TASK BRIEF: Give every line of the listing back, exactly as written.

DATA:
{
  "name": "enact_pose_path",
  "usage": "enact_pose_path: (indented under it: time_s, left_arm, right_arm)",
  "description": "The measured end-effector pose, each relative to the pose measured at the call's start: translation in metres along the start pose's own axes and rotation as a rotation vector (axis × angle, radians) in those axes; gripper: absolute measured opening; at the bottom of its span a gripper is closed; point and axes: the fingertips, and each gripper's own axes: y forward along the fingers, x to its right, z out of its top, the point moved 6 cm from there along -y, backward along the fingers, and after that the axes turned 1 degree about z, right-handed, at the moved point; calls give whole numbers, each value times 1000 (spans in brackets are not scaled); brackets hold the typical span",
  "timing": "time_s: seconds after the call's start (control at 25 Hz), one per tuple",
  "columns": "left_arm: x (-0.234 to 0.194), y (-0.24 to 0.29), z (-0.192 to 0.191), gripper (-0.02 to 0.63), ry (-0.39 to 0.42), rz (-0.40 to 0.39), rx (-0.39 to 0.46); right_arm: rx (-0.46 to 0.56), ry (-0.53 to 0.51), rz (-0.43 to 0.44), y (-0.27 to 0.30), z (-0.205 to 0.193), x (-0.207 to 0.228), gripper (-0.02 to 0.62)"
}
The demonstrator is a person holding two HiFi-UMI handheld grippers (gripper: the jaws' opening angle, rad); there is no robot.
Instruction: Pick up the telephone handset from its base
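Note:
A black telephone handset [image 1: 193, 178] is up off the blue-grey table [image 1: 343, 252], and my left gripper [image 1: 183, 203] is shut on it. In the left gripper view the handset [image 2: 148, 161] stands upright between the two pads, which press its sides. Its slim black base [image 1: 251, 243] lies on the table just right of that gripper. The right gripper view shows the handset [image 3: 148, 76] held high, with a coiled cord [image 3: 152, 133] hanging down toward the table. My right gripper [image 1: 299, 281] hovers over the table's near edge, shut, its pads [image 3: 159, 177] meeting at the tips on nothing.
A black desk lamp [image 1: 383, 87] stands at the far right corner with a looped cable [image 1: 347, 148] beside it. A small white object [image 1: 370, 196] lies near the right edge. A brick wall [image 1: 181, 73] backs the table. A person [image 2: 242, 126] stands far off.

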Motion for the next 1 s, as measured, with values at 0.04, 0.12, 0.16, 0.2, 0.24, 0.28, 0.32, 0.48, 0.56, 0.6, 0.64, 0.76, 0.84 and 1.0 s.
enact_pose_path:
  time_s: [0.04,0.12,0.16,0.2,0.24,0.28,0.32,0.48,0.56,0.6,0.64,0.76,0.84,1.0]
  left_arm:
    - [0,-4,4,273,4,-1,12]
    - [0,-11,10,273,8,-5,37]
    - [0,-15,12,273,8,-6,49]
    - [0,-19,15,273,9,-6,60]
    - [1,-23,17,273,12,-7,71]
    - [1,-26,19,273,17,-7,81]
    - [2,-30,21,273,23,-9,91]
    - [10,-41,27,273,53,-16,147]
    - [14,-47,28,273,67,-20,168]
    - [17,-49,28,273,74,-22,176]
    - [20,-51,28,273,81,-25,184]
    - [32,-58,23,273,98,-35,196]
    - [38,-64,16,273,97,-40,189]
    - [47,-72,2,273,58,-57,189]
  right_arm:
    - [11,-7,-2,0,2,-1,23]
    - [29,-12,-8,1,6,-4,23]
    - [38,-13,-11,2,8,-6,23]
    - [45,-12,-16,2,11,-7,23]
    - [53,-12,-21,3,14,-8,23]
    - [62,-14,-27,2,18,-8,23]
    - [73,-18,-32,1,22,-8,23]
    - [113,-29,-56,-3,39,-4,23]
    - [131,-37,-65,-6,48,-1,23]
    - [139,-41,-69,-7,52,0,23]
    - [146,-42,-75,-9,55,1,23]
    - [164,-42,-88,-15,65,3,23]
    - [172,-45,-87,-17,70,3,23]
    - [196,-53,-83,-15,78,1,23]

EXERCISE RESPONSE:
{
  "name": "enact_pose_path",
  "usage": "enact_pose_path: (indented under it: time_s, left_arm, right_arm)",
  "description": "The measured end-effector pose, each relative to the pose measured at the call's start: translation in metres along the start pose's own axes and rotation as a rotation vector (axis × angle, radians) in those axes; gripper: absolute measured opening; at the bottom of its span a gripper is closed; point and axes: the fingertips, and each gripper's own axes: y forward along the fingers, x to its right, z out of its top, the point moved 6 cm from there along -y, backward along the fingers, and after that the axes turned 1 degree about z, right-handed, at the moved point; calls give whole numbers, each value times 1000 (spans in brackets are not scaled); brackets hold the typical span",
  "timing": "time_s: seconds after the call's start (control at 25 Hz), one per tuple",
  "columns": "left_arm: x (-0.234 to 0.194), y (-0.24 to 0.29), z (-0.192 to 0.191), gripper (-0.02 to 0.63), ry (-0.39 to 0.42), rz (-0.40 to 0.39), rx (-0.39 to 0.46); right_arm: rx (-0.46 to 0.56), ry (-0.53 to 0.51), rz (-0.43 to 0.44), y (-0.27 to 0.30), z (-0.205 to 0.193), x (-0.207 to 0.228), gripper (-0.02 to 0.62)"
}
The demonstrator is a person holding two HiFi-UMI handheld grippers (gripper: the jaws' opening angle, rad); there is no robot.
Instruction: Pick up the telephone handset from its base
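Note:
A black telephone handset [image 1: 193, 178] is up off the blue-grey table [image 1: 343, 252], and my left gripper [image 1: 183, 203] is shut on it. In the left gripper view the handset [image 2: 148, 161] stands upright between the two pads, which press its sides. Its slim black base [image 1: 251, 243] lies on the table just right of that gripper. The right gripper view shows the handset [image 3: 148, 76] held high, with a coiled cord [image 3: 152, 133] hanging down toward the table. My right gripper [image 1: 299, 281] hovers over the table's near edge, shut, its pads [image 3: 159, 177] meeting at the tips on nothing.
A black desk lamp [image 1: 383, 87] stands at the far right corner with a looped cable [image 1: 347, 148] beside it. A small white object [image 1: 370, 196] lies near the right edge. A brick wall [image 1: 181, 73] backs the table. A person [image 2: 242, 126] stands far off.
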
Motion for the next 1 s, as measured, with values at 0.04, 0.12, 0.16, 0.2, 0.24, 0.28, 0.32, 0.48, 0.56, 0.6, 0.64, 0.76, 0.84 and 1.0 s.
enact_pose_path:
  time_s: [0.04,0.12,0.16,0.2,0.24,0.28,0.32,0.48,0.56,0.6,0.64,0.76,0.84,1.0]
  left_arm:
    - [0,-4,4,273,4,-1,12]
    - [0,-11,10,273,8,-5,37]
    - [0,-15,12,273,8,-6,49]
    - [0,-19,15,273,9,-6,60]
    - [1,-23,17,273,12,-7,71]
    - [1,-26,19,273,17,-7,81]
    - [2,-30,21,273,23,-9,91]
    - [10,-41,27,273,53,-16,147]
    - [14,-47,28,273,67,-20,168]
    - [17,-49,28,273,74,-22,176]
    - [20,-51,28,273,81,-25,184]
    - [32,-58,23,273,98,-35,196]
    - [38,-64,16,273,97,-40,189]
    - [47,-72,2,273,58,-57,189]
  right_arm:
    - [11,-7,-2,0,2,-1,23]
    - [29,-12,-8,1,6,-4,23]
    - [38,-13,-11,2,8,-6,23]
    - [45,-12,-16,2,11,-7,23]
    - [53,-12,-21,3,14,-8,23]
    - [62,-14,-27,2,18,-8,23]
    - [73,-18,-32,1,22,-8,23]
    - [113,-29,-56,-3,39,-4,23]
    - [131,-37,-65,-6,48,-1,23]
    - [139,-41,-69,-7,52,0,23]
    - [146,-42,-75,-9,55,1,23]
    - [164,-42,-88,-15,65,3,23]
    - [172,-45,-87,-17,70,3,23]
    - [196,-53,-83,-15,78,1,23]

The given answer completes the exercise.